As our spring market evolved in 2009 we all were painfully aware of extremely low inventory. First quarter of 2009 saw a total of only 55 single family home sales. This year it feels as if we have a bit more inventory (a total of 72 sales), but we also have significantly more buyers. I would hope this would be true, since buyers have had a year to watch and hope for the market to tumble – only to see prices hold essentially constant. Interest rates continued to be at record-breaking low levels, inching up only recently. And buyers, especially first-time buyers, have had incentives in the form of tax credits (see my separate blog post about those). Buyers in the market for a home in the Berkeley, CA area should now be convinced that if this is where they want to live, this is as good a time to buy is there is going to be! A look back at median prices in Berkeley will also give buyers some solace in the knowledge that they are NOT buying at the peak now.

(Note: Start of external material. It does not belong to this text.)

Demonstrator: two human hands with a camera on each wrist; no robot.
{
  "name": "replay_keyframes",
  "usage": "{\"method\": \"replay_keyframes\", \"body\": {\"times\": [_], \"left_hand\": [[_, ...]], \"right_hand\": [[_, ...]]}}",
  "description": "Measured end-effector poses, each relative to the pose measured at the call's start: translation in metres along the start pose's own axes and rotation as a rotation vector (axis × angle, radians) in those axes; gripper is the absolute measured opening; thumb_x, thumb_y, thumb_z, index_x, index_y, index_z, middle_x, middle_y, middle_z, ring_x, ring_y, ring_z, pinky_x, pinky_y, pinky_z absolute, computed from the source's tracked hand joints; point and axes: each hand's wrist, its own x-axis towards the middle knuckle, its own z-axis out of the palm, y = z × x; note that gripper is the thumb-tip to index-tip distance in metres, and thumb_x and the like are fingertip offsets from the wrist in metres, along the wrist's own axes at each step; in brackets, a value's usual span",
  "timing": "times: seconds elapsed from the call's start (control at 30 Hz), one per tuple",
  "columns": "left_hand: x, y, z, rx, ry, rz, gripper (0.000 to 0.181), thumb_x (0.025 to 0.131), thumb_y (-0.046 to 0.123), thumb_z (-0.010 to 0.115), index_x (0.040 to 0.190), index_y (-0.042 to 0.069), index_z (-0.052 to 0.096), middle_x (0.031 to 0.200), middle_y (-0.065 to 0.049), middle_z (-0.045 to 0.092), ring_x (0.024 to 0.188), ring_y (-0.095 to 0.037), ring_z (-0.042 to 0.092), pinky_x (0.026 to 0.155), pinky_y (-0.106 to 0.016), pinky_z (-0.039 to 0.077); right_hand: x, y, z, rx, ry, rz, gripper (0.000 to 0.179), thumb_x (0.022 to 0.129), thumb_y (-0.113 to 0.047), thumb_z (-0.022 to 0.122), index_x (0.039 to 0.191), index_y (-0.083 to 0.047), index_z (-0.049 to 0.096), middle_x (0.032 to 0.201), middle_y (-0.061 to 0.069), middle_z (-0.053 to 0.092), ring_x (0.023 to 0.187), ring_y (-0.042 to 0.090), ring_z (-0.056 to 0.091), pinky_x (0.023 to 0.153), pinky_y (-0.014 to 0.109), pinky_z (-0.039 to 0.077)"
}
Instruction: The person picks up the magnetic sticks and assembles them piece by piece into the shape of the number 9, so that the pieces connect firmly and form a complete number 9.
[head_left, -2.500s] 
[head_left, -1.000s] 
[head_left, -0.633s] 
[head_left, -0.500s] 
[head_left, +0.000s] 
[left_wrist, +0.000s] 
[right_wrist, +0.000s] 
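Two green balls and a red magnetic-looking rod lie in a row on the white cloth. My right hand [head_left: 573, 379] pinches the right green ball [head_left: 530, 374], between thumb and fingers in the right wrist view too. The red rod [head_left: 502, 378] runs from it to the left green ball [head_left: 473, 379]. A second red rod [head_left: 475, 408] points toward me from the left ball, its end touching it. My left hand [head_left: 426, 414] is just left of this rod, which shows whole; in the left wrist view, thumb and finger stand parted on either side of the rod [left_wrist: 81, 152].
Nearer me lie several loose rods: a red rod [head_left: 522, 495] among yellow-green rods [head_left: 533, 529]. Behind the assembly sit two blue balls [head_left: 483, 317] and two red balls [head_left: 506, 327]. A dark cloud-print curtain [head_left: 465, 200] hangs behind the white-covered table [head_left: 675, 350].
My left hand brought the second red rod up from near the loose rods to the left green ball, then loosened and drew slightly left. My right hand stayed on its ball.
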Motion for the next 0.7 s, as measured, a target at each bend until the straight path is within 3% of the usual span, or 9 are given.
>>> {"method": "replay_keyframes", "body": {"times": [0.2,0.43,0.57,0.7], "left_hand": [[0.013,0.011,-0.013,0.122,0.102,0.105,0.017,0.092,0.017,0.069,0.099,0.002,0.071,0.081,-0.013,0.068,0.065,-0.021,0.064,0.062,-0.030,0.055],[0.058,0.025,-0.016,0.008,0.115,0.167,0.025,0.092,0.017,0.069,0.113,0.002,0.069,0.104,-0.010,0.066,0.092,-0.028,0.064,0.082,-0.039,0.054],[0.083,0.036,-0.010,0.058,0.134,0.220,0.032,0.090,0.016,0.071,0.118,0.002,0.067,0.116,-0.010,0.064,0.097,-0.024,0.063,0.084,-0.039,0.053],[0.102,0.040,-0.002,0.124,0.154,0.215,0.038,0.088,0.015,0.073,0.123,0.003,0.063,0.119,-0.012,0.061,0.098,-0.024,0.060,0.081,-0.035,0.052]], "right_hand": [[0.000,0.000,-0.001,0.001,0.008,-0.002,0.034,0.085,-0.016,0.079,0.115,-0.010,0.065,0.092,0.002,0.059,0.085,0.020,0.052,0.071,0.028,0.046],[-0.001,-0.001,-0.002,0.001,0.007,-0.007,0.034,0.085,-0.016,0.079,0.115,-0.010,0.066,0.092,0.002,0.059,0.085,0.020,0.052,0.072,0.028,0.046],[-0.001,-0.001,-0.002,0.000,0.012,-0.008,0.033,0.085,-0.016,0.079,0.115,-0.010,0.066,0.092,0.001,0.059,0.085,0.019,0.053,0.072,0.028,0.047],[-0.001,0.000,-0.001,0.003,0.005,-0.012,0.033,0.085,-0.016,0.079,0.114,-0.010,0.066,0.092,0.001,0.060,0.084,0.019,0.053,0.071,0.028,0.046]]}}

So when was the peak? That turns out to be a more difficult question to answer than one might think. As is the case with most things related to real estate, the answer is hyper-local.
In Berkeley, CA overall a look back over the past three years tells us that we hit the peak median price second quarter of 2007, at $922K. That also is the quarter with the highest sales activity in Berkeley, CA over the past three years. A year later Q2 of 2008 saw a median price of $785K, then Q2 2009 saw a further drop to $$632K. Having seen some increase in Q3 of 2009 to $667K, the next two quarters saw a drop first to $652K and now in the quarter just ended, to $625K.
However, if you look at North Berkeley (defined as Map area 1 by our local MLS) a different picture emerges. For this area, which represents on average one-third to one-quarter of total Berkeley sales, the peak was not in Q2 of 2007, but a full year later, in Q2 of 2008. While all Berkeley sales showed a median of $785K, North Berkeley hit a record high of $1,065M from 33 sales, and average number for that area.
Regardless of when we define the peak, we know that during 2009 and into this first quarter of 2010 we are well below the high points. For Berkeley as a whole, medians have been in the mid-$600K range. For North Berkeley, it’s been roughly $200K higher, in the mid-$800K range.